--- PROBLEM TO WORK ON ---
Compute how many lines in the data below hold the word "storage", then report that number with nothing else.

======== MATERIAL FOR THE TASK ========

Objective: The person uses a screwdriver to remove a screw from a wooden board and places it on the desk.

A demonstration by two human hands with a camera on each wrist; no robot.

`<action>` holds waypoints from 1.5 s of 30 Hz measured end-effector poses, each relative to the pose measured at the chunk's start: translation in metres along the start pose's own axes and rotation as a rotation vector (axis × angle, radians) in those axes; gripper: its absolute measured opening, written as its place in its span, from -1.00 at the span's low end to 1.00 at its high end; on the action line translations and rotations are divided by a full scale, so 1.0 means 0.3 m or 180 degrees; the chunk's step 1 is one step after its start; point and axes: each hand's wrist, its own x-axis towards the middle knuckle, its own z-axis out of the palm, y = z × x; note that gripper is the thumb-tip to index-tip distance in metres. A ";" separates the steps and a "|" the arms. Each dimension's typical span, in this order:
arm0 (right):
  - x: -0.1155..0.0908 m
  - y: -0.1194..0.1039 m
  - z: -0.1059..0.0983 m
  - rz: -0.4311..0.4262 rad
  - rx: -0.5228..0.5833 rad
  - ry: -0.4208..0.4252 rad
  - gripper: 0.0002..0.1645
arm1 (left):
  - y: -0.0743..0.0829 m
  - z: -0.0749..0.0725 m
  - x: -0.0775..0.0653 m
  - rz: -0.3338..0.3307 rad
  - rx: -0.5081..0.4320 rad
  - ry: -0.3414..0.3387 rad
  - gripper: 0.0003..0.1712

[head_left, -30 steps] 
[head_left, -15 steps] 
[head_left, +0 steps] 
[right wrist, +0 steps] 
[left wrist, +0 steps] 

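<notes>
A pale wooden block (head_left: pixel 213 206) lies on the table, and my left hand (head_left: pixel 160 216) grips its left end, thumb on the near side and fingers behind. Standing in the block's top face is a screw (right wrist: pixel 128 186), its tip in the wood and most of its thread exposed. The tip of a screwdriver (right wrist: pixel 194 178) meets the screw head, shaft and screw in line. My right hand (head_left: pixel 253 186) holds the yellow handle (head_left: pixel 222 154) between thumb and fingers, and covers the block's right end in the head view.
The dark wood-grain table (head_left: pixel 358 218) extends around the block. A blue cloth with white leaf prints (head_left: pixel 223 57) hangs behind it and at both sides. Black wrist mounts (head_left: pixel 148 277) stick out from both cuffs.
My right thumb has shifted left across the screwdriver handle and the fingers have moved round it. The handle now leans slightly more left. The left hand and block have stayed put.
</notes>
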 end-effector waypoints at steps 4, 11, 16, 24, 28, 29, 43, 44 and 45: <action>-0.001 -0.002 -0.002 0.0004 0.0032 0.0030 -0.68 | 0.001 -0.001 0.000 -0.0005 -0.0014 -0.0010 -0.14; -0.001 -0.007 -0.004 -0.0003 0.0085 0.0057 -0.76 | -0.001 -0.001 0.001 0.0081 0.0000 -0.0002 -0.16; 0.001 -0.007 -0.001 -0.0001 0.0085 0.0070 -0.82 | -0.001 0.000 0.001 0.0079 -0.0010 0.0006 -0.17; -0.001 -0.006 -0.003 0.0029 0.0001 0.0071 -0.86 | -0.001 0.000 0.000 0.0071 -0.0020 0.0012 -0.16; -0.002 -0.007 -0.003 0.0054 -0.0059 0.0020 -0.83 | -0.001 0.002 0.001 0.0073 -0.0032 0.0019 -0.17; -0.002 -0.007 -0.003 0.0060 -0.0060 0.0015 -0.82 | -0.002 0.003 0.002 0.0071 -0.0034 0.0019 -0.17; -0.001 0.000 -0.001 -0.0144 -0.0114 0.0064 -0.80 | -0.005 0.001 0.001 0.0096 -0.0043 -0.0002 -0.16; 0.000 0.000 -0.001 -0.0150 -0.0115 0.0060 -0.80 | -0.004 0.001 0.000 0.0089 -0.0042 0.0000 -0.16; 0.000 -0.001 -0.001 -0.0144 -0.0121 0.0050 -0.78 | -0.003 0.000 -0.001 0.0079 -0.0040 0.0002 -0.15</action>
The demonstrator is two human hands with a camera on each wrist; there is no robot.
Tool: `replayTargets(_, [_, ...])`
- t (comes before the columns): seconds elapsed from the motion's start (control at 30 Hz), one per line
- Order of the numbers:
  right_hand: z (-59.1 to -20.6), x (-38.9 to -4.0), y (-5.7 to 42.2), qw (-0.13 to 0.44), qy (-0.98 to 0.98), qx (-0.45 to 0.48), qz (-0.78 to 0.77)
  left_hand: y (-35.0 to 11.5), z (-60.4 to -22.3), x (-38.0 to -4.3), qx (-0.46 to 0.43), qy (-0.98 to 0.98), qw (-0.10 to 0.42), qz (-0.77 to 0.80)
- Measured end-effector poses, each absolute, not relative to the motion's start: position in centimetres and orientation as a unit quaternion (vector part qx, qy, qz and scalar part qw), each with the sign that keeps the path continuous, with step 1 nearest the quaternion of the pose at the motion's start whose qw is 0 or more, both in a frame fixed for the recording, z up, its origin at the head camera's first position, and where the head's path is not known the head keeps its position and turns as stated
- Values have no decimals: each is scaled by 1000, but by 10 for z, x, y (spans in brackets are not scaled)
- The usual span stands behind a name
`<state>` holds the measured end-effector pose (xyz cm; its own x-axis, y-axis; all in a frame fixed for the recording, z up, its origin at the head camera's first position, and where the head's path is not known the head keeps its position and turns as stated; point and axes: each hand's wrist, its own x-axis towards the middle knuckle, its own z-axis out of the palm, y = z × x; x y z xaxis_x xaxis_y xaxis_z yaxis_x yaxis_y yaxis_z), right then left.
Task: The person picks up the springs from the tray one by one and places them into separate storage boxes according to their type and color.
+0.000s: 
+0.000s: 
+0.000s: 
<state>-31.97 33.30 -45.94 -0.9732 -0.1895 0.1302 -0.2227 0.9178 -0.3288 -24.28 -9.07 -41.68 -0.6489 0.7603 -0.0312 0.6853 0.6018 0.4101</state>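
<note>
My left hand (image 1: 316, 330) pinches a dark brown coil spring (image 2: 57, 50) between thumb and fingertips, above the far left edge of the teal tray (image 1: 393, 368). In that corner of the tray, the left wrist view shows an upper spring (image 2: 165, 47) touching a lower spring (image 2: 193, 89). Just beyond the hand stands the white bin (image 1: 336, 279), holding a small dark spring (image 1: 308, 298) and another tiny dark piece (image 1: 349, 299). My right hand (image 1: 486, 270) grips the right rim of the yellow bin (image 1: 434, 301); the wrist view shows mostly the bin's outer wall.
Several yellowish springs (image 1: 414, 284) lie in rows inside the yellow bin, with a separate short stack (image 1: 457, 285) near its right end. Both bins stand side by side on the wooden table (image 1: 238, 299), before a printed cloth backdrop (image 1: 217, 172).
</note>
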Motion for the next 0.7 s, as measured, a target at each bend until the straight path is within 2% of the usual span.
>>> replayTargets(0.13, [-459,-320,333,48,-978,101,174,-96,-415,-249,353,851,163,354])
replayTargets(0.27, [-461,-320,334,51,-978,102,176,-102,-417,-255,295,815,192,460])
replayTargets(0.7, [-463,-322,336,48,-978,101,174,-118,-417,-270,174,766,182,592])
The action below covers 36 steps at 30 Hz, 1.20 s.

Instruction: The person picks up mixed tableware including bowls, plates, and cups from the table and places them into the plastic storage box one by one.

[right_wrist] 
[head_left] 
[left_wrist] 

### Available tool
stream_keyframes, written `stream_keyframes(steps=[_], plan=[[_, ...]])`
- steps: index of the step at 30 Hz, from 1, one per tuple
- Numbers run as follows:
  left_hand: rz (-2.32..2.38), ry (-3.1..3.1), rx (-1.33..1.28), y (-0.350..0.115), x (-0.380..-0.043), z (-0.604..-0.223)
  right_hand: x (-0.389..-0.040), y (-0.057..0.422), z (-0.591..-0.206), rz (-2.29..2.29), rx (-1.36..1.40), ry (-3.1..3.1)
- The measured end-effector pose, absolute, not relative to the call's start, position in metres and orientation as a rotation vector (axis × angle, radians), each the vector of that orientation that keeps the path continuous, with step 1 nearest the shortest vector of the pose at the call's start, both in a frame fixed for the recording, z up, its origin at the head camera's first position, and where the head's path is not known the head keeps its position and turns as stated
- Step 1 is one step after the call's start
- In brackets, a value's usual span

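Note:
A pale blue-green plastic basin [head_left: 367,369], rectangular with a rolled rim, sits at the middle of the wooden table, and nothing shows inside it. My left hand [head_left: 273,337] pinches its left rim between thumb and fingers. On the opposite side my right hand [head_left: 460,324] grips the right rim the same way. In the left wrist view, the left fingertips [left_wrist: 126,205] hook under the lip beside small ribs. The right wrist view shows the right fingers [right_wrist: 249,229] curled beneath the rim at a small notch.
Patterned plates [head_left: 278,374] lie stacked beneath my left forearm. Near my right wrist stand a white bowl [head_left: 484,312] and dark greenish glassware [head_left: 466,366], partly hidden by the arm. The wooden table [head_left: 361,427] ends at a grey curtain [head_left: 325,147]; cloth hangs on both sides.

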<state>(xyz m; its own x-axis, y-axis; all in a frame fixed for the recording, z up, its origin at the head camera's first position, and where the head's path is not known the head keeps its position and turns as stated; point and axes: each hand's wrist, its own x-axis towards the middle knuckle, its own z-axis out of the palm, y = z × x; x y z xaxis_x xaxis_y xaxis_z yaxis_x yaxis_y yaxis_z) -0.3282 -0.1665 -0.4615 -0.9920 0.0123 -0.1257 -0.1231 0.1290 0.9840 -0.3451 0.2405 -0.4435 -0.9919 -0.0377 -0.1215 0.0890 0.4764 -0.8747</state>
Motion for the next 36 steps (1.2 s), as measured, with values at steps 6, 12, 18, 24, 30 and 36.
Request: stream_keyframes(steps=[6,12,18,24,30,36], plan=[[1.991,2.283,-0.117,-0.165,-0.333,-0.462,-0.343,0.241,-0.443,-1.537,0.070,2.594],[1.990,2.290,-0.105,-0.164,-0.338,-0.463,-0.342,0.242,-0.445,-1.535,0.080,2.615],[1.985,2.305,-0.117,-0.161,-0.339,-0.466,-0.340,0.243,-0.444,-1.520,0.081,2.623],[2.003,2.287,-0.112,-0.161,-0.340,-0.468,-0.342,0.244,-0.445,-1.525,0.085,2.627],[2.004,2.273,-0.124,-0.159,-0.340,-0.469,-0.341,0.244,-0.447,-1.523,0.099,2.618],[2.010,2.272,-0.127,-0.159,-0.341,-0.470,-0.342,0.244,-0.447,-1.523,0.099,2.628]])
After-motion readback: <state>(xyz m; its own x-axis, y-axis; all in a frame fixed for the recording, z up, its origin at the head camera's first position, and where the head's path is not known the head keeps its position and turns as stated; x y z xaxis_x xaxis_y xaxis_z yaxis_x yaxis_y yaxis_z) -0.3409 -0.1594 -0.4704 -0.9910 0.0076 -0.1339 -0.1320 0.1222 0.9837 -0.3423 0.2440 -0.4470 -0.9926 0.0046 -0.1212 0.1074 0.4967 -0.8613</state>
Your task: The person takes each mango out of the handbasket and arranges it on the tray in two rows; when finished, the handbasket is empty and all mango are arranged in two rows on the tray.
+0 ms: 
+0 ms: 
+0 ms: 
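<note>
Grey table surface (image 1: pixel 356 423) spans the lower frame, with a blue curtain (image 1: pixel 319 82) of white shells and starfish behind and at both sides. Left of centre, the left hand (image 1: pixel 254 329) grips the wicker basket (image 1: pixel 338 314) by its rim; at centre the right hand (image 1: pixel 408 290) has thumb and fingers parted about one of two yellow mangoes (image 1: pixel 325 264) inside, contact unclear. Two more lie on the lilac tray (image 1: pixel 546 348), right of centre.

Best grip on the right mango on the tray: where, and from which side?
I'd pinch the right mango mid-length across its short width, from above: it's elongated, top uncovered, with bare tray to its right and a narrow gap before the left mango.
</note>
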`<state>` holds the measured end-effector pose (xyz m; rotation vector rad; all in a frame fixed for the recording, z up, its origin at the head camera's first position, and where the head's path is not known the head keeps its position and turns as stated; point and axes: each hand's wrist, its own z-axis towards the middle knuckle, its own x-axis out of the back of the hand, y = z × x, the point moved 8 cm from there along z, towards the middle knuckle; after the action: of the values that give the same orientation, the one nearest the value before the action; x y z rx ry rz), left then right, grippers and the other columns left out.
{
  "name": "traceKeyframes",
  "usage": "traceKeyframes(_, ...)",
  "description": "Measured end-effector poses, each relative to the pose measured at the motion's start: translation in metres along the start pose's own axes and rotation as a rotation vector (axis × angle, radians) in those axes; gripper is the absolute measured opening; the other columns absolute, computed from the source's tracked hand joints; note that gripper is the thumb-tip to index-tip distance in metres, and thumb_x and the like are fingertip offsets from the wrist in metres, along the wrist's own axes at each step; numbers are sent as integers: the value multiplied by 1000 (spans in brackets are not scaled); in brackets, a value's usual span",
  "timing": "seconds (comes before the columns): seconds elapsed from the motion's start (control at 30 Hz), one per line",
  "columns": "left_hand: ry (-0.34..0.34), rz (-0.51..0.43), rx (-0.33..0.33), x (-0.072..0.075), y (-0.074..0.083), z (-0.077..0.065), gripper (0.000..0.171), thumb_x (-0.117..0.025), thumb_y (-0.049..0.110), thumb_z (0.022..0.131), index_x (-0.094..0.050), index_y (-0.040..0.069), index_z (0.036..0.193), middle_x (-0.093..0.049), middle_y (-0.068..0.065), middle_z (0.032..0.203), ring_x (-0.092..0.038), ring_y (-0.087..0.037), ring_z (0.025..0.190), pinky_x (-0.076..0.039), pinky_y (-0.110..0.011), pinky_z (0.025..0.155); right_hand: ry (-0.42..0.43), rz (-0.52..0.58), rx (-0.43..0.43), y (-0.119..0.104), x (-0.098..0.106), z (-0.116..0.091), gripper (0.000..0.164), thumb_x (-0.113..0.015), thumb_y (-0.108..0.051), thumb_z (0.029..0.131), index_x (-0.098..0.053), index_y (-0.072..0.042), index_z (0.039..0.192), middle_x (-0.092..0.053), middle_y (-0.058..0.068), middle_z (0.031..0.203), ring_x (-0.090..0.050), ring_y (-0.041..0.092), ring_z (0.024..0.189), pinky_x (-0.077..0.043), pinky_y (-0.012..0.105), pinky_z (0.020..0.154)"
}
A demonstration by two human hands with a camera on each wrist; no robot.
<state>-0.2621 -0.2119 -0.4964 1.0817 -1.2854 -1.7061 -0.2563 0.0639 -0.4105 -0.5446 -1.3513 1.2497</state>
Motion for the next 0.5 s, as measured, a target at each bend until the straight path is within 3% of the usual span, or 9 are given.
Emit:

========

--- TASK SOLUTION ---
2